§ **Task objective**: Exactly how many lines in the entries contain "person"? Give that number alone.

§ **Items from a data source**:
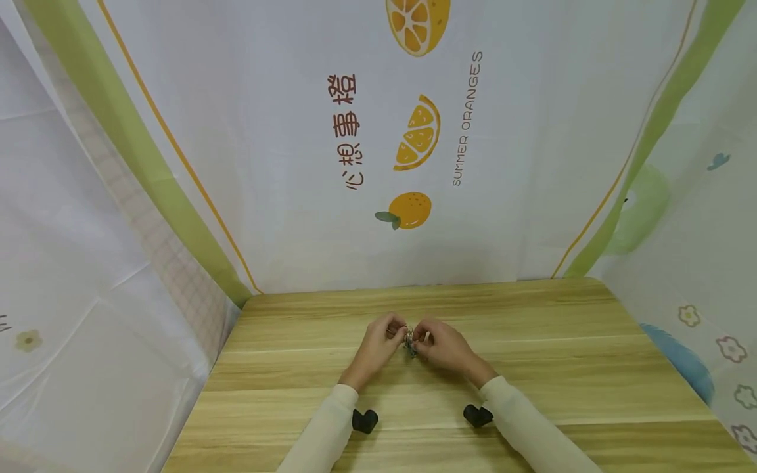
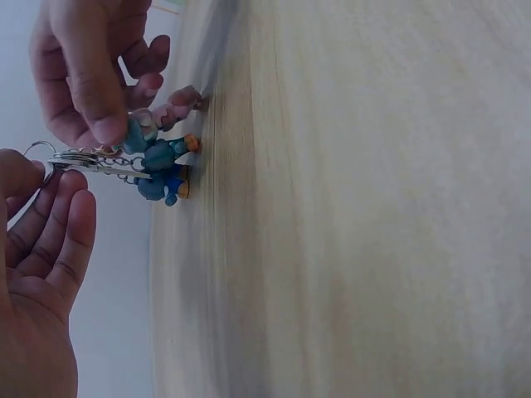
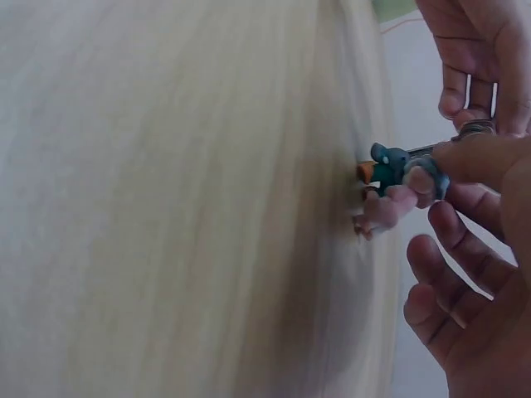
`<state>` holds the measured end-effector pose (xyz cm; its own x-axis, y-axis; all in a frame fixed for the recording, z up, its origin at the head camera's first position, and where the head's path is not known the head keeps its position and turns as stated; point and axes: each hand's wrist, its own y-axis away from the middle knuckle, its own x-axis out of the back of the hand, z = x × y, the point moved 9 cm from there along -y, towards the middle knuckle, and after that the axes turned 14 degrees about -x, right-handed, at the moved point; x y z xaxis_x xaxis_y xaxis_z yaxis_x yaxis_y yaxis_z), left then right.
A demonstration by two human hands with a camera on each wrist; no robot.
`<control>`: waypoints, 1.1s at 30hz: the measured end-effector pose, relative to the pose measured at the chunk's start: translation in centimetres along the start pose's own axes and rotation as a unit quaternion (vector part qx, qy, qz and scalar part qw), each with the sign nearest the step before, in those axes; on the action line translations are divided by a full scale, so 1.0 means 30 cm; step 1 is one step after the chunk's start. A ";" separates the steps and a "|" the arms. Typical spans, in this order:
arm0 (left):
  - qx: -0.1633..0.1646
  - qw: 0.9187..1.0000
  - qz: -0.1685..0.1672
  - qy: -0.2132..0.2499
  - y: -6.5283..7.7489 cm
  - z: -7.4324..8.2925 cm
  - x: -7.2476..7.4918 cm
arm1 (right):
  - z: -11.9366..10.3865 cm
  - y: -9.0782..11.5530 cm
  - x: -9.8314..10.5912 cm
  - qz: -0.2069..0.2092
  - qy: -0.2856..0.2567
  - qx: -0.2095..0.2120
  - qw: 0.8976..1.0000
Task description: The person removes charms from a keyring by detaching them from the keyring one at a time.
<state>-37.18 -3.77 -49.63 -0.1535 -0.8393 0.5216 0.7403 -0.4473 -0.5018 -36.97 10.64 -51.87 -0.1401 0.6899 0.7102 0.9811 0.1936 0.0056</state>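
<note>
Over the table's middle, my left hand [image 1: 378, 341] pinches the metal split ring [image 2: 40, 148] of a bunch of keyrings between thumb and fingers. Small chains [image 2: 123, 163] and a flat metal piece, apparently a key, run from the ring to several little figurine charms. One blue-green figurine [image 2: 162, 156] has orange feet; a pink figurine [image 3: 392, 207] hangs beside it. With thumb and a finger, my right hand [image 1: 445, 343] pinches the charms near their upper end. The charms hang just by the wooden tabletop; whether they touch it I cannot tell.
The wooden table [image 1: 284, 407] spreads around both hands. Behind it hangs a white curtain [image 1: 284, 217] with orange prints, and more printed cloth [image 1: 668, 289] closes in the sides. Black wrist-worn pieces [image 1: 365, 421] show beside the cream sleeves [image 1: 322, 427].
</note>
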 end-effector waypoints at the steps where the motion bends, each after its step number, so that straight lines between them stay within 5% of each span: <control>1: 0.000 1.000 0.000 0.001 0.000 0.000 0.000 | 0.001 0.000 -0.001 0.003 0.007 0.003 1.000; 9: -0.008 1.000 0.000 -0.002 -0.001 -0.001 0.000 | 0.002 -0.005 0.017 0.033 0.039 0.026 0.998; 14: -0.028 0.999 -0.007 -0.021 -0.003 0.006 -0.002 | 0.003 -0.011 0.050 0.048 0.007 0.015 0.999; 25: -0.069 0.997 -0.039 -0.018 -0.007 0.039 -0.027 | -0.043 -0.016 0.075 0.051 -0.022 0.051 0.997; 33: -0.101 0.993 -0.020 -0.053 -0.007 0.065 -0.024 | -0.053 -0.014 0.072 0.031 -0.035 0.061 0.997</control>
<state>-35.96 -2.49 -48.56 -0.1029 -0.7873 0.6080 0.5865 -0.5417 -0.6022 -37.48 10.93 -49.22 -0.0931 0.7495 0.6555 0.9651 0.2299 -0.1258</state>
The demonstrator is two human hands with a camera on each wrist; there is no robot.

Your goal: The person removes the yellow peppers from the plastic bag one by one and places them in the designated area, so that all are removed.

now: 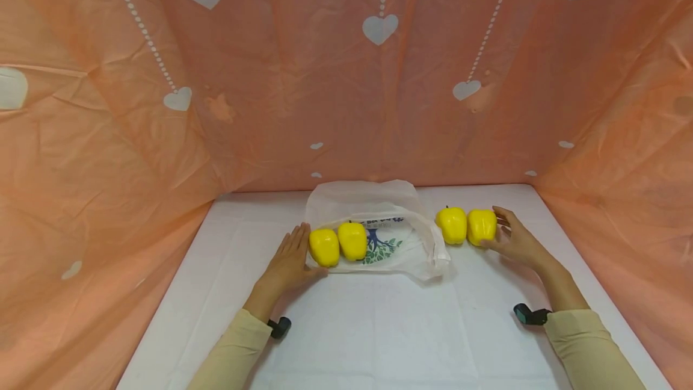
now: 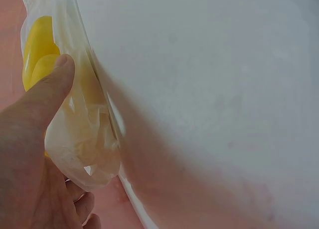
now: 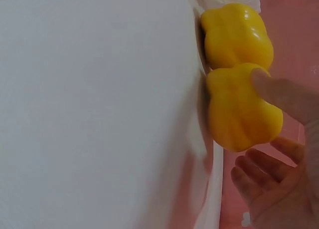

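Observation:
Two yellow bell peppers lie on the left part of a translucent white plastic bag (image 1: 417, 251) with a printed tree, the outer pepper (image 1: 324, 248) beside the inner one (image 1: 352, 241). My left hand (image 1: 289, 262) rests against the left side of the outer pepper, fingers straight and thumb along the bag's near edge. Bag film partly covers the yellow in the left wrist view. Right of the bag sit two more yellow peppers, one (image 1: 452, 225) next to another (image 1: 481, 227). Around the right side of the last one is my right hand (image 1: 517, 242), its thumb against the pepper (image 3: 244, 109) and its fingers loosely bent.
A white cloth (image 1: 379, 330) covers the table. Peach-coloured curtains (image 1: 335, 89) with white hearts enclose it at the back and both sides. The bag's crumpled mouth (image 1: 438, 257) faces the right-hand peppers.

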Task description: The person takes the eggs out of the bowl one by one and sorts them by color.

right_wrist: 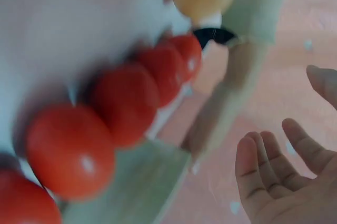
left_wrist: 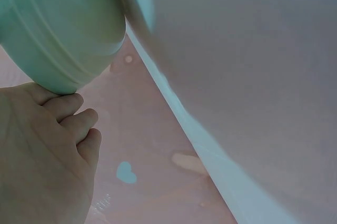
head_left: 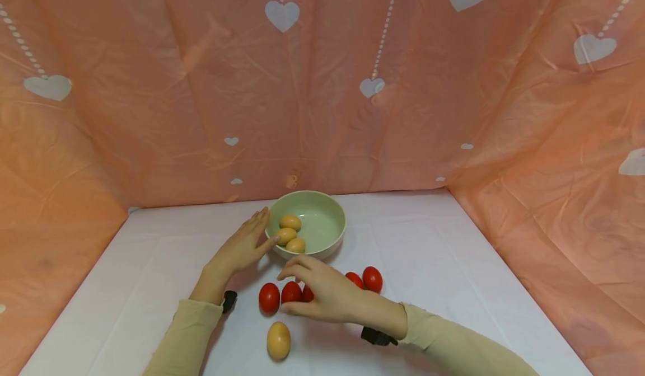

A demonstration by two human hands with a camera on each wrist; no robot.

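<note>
A pale green bowl (head_left: pixel 322 228) stands at the back of the table with three yellow eggs (head_left: pixel 290 222) inside, toward its left. My left hand (head_left: pixel 241 250) holds the bowl's left side, thumb over the rim and fingers along the outer wall; in the left wrist view the fingers (left_wrist: pixel 68 109) rest against that wall. My right hand (head_left: pixel 327 292) hovers over a row of red egg-shaped things (head_left: pixel 269 298), fingers and thumb spread apart, and partly hides the row. In the right wrist view the right hand (right_wrist: pixel 289 182) holds nothing. A single yellow egg (head_left: pixel 279 341) lies nearer me.
White cloth (head_left: pixel 433 241) covers the table. Orange curtain (head_left: pixel 322 113) printed with white hearts encloses the back and both sides. The bowl stands close to the back curtain. Black bands (head_left: pixel 229 301) sit on both wrists.
</note>
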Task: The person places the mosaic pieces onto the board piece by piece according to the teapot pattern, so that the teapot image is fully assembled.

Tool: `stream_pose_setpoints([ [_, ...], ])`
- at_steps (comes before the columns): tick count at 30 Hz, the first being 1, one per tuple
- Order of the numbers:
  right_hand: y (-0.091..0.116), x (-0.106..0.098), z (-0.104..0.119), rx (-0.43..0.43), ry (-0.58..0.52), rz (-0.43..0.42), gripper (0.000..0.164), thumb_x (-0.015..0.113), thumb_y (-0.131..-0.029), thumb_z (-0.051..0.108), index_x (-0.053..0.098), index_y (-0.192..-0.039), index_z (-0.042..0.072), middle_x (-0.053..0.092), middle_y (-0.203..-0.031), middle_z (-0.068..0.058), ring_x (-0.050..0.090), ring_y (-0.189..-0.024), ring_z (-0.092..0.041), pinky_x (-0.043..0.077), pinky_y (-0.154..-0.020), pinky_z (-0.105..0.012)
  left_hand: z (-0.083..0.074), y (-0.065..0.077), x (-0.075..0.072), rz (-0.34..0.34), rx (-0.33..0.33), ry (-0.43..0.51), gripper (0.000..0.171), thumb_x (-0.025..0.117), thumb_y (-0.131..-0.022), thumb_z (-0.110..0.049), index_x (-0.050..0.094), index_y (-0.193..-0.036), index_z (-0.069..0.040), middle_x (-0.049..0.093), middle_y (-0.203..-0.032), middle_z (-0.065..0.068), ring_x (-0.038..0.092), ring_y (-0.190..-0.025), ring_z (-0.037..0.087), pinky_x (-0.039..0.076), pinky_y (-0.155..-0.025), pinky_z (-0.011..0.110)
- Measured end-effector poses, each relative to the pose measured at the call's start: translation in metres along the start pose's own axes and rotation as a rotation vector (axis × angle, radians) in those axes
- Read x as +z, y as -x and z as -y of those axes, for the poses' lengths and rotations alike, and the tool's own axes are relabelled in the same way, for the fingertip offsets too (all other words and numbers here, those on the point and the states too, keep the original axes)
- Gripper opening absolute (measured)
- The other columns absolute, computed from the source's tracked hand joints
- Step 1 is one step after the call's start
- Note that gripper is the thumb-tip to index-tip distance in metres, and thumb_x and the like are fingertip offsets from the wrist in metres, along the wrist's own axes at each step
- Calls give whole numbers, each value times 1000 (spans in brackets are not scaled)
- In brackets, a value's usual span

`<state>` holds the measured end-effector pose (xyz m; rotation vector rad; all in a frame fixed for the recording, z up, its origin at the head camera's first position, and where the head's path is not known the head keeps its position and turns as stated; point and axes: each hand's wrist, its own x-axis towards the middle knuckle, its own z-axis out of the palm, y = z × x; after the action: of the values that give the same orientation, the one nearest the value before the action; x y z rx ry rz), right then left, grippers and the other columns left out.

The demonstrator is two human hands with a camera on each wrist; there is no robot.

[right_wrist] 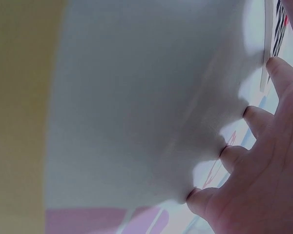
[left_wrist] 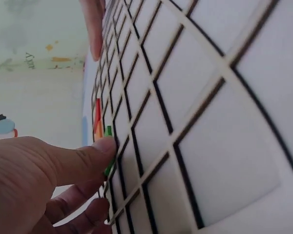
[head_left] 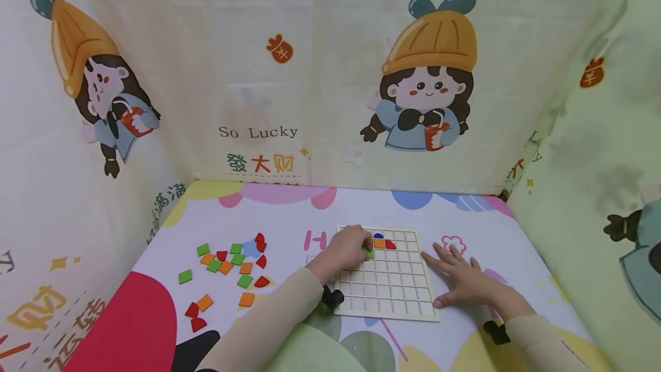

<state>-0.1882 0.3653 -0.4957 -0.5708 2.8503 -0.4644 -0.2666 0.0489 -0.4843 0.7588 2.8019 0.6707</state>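
— Which hand reaches closer to the far edge of the table [head_left: 361,217]?

— The left hand [head_left: 347,250], near the table's middle, knuckles raised, as the left forearm [head_left: 271,323] slants in from the near side under a beige sleeve that ends at the wrist.

— And its grip?

— A pinch: the left thumb [left_wrist: 80,158] extends to a pressing tip, with other fingers bent beneath it.

— The right hand [head_left: 467,280], meanwhile?

— Palm down, closer to the table's right edge, fingers fanned, the right thumb [head_left: 448,299] spread away from them. The right forearm [head_left: 544,340], also in beige, angles in from the near right corner side.
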Motion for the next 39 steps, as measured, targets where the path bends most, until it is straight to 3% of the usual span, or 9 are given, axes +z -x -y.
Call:
stream_pose_setpoints([
  [9, 0, 0, 0, -2, 3, -5, 110, 82, -69, 69, 38, -160, 26, 21, -168, -26, 11, -149, -64, 12, -102, -90, 1, 1, -1, -17, 3, -13, 11, 81, -88, -19, 71, -86, -24, 59, -89, -9, 52, -85, 12, 48, -80, 30],
  [17, 1, 1, -2, 8, 5, -4, 110, 83, -69, 69, 38, -160, 26, 20, -168, -25, 10, -149, -64, 12, -102, -90, 12, 9, -8, -36, -6, -44, 11, 76, -89, -18, 74, -98, -23, 64, -99, -6, 55, -90, 13, 51, -85, 32],
  [26, 0, -1, -1, 1, -2, -1, 111, 83, -69, 69, 38, -160, 26, 20, -168, -26, 10, -149, -65, 11, -102, -90, 30, 33, -29, -71, -25, -92, 14, 68, -90, -10, 74, -99, -20, 67, -100, -5, 60, -94, 16, 52, -88, 38],
  [34, 0, -4, 1, -2, 12, -1, 111, 82, -69, 70, 38, -160, 25, 21, -167, -27, 13, -147, -67, 13, -102, -89, 49, 56, -44, -84, -49, -164, 12, 75, -88, -15, 73, -99, -19, 67, -97, -3, 58, -89, 17, 52, -84, 37],
  [39, 0, -3, 2, 1, 6, 5, 111, 82, -69, 70, 39, -160, 24, 21, -167, -27, 12, -147, -67, 13, -102, -89, 65, 75, -54, -92, -66, -162, 13, 77, -85, -12, 73, -97, -16, 69, -97, 0, 59, -88, 19, 53, -82, 39],
])
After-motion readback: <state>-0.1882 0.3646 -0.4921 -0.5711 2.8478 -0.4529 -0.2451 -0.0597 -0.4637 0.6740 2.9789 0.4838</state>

§ **Output**: 4